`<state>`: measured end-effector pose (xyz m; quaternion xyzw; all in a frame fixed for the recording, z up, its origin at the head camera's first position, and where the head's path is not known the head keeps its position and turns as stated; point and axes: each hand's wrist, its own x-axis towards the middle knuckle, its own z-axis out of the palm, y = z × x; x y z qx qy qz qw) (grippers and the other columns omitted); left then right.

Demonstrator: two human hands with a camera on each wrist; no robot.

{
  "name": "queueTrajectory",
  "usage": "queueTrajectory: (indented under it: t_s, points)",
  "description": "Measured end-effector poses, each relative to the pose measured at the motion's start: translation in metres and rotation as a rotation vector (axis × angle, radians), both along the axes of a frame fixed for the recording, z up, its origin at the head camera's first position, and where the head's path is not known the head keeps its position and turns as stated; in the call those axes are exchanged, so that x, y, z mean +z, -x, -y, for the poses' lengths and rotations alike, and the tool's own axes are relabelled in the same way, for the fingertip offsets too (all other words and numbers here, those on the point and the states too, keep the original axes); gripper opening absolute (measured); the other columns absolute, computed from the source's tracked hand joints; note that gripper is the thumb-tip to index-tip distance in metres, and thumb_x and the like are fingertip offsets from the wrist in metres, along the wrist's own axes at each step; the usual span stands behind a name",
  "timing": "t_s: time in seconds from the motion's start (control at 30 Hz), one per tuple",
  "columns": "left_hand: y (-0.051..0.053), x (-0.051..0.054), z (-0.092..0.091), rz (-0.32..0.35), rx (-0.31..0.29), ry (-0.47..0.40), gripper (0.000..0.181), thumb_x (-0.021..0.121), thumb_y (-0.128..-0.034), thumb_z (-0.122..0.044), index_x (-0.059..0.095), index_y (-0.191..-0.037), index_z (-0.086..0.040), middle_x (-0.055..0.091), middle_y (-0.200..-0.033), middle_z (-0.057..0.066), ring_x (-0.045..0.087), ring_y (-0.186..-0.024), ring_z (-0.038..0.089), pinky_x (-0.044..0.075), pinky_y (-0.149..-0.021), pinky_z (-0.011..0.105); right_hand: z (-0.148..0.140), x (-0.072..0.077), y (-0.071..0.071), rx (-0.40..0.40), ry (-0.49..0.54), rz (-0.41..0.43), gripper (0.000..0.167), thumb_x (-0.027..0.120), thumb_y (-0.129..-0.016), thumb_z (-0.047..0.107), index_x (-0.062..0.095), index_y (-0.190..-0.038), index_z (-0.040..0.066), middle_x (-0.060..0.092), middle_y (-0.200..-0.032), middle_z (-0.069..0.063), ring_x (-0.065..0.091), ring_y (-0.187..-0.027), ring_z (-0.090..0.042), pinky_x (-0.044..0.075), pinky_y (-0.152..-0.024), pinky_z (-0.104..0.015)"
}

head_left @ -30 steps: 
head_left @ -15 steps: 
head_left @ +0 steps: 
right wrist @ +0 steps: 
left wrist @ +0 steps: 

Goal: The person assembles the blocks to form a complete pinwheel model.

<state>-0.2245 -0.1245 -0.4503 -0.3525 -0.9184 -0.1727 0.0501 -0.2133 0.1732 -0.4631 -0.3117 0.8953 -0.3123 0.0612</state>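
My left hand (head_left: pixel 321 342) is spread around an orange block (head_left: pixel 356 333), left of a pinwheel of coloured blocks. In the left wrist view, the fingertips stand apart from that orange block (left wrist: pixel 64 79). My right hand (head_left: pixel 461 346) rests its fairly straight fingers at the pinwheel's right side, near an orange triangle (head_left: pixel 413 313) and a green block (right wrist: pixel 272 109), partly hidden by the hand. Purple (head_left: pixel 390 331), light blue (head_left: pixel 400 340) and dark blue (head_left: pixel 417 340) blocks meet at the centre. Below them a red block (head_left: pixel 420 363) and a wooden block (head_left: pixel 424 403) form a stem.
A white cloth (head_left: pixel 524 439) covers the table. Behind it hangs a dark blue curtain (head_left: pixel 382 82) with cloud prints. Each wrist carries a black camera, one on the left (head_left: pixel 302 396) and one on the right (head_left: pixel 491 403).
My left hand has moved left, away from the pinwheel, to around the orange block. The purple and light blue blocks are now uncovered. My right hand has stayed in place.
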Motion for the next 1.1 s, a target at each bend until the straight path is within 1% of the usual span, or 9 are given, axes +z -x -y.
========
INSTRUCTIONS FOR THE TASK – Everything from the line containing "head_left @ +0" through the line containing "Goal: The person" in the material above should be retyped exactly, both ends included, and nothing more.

TASK RESULT –
head_left @ +0 steps: 
right wrist @ +0 steps: 
left wrist @ +0 steps: 

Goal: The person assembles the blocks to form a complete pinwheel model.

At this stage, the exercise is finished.